Account & Security
Rate Limits
Default concurrent request limits and how to increase them.
Default limit: 200 concurrent requests per model
Every account has a default limit of 200 concurrent requests per model. If you query two different models simultaneously, you can handle 400 total concurrent requests (200 per model).
This limit is sufficient for most production applications, including services with hundreds of thousands of daily active users.

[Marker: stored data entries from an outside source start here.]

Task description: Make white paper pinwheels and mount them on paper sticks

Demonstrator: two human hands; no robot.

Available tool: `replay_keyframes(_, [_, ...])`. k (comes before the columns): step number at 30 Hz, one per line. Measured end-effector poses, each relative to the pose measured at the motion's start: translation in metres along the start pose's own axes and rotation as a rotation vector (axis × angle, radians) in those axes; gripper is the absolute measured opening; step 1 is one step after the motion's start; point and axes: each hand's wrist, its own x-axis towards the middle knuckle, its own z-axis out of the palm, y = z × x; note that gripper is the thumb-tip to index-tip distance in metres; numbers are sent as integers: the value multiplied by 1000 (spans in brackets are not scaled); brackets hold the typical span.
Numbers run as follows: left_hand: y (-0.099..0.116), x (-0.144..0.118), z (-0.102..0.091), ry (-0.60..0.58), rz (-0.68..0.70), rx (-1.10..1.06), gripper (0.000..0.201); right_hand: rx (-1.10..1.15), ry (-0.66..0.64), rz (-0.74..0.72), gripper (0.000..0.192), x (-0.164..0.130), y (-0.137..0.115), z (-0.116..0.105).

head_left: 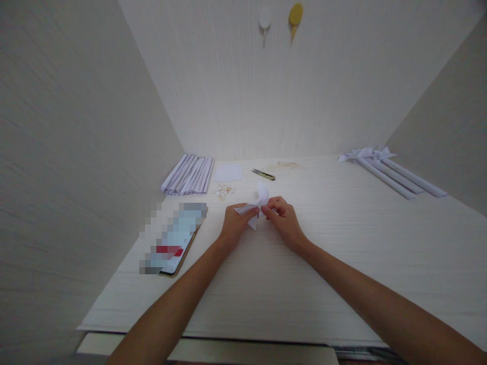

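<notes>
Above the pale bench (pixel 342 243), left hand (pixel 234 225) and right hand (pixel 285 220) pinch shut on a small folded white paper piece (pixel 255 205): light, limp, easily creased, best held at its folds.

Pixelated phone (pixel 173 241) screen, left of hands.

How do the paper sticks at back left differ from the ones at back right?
The left bundle is short sticks packed tight side by side; the right bundle is longer, fewer sticks, fanned slightly apart. The right bundle has folded paper shapes at its far end; the left bundle has none. Both are white paper lying flat on the table.
</notes>
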Motion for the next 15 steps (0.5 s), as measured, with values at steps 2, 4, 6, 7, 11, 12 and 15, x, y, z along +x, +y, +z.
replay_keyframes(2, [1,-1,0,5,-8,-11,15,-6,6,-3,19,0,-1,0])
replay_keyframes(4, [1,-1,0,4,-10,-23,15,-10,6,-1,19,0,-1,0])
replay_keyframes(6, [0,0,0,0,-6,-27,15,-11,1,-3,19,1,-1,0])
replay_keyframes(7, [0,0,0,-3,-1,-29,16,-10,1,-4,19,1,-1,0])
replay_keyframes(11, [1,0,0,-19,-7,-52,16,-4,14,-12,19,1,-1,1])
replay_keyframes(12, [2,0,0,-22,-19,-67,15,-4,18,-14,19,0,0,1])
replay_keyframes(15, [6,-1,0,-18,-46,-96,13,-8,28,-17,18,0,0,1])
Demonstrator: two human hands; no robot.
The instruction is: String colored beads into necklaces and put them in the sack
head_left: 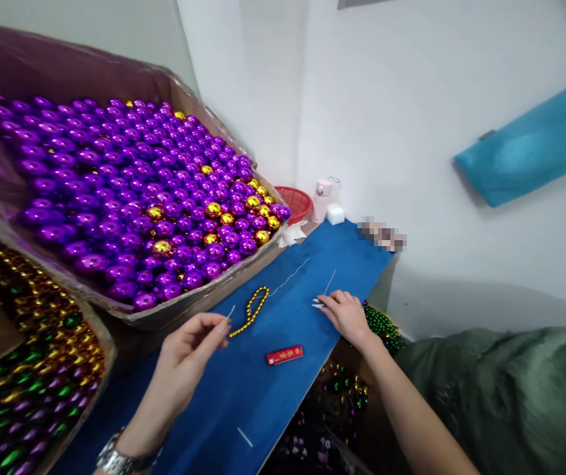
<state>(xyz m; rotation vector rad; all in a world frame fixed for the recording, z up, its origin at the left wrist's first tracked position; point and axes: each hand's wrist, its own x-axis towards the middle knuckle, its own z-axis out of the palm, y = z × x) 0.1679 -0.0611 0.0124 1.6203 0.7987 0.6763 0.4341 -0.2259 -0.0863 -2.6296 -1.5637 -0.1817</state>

Understanding concurrent vs. requests per minute
The rate limit is on concurrent requests, not per-minute volume. Throughput depends on how long each request takes:
| Avg Request Duration | Concurrent Limit | Approx RPM |
|---|---|---|
| 1 second | 200 | 12,000 RPM |
| 10 seconds | 200 | 1,200 RPM |
| 60 seconds | 200 | 200 RPM |
As requests complete, new ones can immediately take their place.
Batch jobs
For large batch jobs (e.g., embedding a knowledge base), use a token bucket algorithmto stay under 200 concurrent requests. You'll still complete the work in a reasonable time.
Rate limit errors
You'll receive HTTP 429 with a Rate Limited message when the limit is exceeded.
Actions to take:
- Retry after a short delay
- Slow down your request rate
- Apply for a limit increase
Request a limit increase
You can request a rate limit increase in your Dashboard → Account. Include context about your use case.